=== Work to complete ===
Once you find the line with "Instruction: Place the" in the listing below, set down exactly every line from it through the line with "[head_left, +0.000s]", but no pictures.

---- Data below

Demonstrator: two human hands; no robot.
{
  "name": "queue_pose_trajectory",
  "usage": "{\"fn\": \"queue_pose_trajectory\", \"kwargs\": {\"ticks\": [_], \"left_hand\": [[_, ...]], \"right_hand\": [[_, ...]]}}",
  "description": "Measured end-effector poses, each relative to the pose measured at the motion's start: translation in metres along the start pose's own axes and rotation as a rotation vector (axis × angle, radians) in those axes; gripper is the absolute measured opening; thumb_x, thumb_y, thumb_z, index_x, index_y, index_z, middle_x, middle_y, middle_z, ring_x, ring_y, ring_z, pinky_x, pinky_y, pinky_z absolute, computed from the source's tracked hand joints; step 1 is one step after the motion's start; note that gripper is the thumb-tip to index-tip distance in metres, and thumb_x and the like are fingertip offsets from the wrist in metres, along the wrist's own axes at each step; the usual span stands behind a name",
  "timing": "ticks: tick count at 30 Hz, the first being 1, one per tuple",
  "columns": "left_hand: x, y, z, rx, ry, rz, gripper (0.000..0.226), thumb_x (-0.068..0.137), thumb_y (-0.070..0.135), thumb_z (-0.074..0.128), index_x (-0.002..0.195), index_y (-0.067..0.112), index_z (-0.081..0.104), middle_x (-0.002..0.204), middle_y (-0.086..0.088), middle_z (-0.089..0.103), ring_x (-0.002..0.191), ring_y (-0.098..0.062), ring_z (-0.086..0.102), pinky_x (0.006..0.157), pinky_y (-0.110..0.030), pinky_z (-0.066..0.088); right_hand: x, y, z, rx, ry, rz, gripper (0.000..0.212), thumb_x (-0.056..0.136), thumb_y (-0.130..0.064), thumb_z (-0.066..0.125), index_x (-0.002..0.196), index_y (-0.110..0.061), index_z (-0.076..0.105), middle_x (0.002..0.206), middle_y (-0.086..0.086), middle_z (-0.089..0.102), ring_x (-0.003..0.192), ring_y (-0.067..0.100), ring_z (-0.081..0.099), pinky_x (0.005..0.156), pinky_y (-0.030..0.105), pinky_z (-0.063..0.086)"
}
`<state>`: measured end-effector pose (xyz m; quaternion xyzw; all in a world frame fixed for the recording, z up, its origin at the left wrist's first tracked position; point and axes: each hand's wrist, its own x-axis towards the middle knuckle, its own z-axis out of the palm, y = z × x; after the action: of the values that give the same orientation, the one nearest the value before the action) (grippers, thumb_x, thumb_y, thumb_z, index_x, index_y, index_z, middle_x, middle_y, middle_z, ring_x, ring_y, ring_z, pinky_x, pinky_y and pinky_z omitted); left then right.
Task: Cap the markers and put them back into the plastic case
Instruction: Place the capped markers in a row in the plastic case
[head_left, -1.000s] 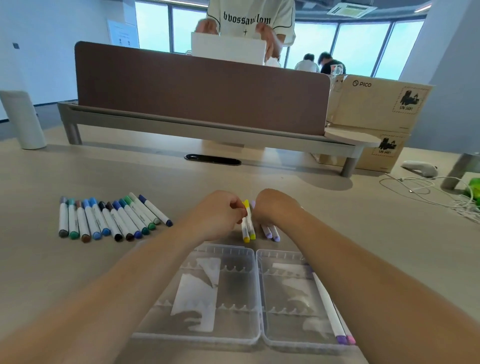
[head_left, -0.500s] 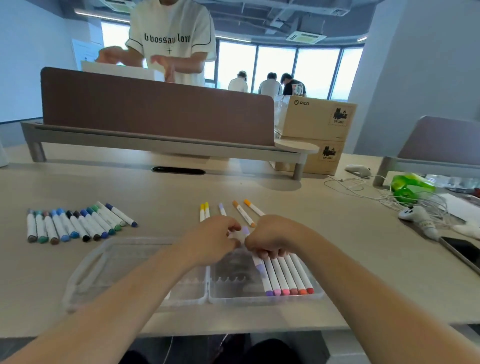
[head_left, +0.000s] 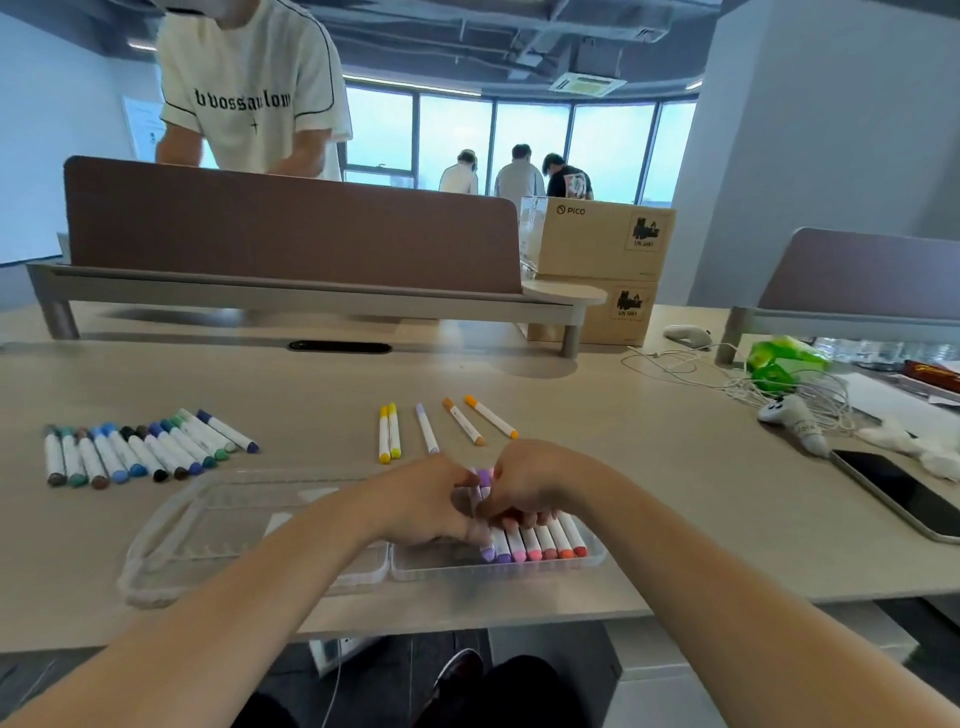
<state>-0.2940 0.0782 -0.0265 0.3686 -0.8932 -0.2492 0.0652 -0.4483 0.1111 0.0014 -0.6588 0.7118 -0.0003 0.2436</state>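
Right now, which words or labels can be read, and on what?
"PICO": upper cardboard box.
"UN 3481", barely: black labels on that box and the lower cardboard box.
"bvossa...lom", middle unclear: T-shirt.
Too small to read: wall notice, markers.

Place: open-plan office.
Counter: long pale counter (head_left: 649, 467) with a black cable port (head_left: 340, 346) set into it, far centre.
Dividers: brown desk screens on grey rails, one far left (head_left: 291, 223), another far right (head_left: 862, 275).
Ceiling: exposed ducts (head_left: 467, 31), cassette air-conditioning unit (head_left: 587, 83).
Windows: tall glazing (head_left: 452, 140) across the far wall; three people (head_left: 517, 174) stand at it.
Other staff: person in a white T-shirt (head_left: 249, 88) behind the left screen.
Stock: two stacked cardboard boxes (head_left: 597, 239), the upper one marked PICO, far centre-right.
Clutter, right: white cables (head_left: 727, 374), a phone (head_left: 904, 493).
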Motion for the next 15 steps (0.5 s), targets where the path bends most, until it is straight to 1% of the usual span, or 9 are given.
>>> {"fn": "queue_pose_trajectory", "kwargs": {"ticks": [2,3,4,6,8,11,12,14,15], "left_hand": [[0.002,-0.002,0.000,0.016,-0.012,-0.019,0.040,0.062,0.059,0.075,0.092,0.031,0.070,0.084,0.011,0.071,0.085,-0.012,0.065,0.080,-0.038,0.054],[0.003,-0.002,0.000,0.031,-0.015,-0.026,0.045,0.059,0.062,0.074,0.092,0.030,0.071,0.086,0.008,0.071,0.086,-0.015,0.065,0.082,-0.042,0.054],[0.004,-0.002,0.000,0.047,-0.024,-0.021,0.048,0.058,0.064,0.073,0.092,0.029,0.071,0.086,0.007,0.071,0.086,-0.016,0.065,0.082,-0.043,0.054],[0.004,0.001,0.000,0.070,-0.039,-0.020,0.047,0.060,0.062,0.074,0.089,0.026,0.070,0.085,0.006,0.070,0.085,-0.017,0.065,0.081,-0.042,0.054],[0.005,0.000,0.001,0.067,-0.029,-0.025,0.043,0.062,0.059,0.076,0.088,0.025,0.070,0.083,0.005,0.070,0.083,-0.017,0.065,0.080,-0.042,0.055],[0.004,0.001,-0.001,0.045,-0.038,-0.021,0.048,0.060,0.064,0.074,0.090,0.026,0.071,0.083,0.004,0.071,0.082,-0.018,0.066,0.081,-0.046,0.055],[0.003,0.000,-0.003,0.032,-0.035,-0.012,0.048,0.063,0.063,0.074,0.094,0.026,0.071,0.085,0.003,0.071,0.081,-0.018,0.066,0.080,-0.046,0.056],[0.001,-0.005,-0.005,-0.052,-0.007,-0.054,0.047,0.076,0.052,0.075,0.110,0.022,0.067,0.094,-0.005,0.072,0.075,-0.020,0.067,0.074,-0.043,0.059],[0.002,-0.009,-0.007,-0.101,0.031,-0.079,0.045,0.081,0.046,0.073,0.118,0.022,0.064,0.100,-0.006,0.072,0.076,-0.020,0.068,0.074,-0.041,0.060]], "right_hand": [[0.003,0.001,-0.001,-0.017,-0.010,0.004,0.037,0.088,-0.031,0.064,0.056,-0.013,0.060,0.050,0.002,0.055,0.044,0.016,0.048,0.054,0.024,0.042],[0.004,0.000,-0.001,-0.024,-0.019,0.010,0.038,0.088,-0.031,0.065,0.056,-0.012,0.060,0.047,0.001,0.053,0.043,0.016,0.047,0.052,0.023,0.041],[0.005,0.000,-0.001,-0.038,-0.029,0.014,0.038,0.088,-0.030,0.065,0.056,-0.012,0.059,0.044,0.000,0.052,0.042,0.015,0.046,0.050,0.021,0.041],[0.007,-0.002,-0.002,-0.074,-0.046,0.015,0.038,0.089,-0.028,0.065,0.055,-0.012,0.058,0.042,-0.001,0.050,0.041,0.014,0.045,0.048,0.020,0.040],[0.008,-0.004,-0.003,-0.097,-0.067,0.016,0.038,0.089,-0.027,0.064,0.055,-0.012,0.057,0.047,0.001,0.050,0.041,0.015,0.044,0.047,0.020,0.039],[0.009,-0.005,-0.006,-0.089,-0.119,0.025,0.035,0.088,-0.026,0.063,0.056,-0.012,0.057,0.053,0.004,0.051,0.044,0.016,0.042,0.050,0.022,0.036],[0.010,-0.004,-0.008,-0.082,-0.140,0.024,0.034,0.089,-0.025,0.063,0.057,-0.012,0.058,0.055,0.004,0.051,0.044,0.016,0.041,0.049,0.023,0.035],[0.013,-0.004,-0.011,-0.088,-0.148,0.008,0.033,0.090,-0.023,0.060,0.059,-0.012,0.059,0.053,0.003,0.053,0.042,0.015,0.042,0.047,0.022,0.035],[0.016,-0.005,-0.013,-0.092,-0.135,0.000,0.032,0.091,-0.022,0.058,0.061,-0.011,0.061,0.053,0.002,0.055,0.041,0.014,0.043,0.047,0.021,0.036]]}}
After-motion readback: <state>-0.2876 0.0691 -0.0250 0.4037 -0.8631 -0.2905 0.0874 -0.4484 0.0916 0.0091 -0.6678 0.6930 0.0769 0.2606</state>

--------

=== Task result ===
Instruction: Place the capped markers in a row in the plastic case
[head_left, -1.000s] 
[head_left, -0.500s] 
[head_left, +0.000s] 

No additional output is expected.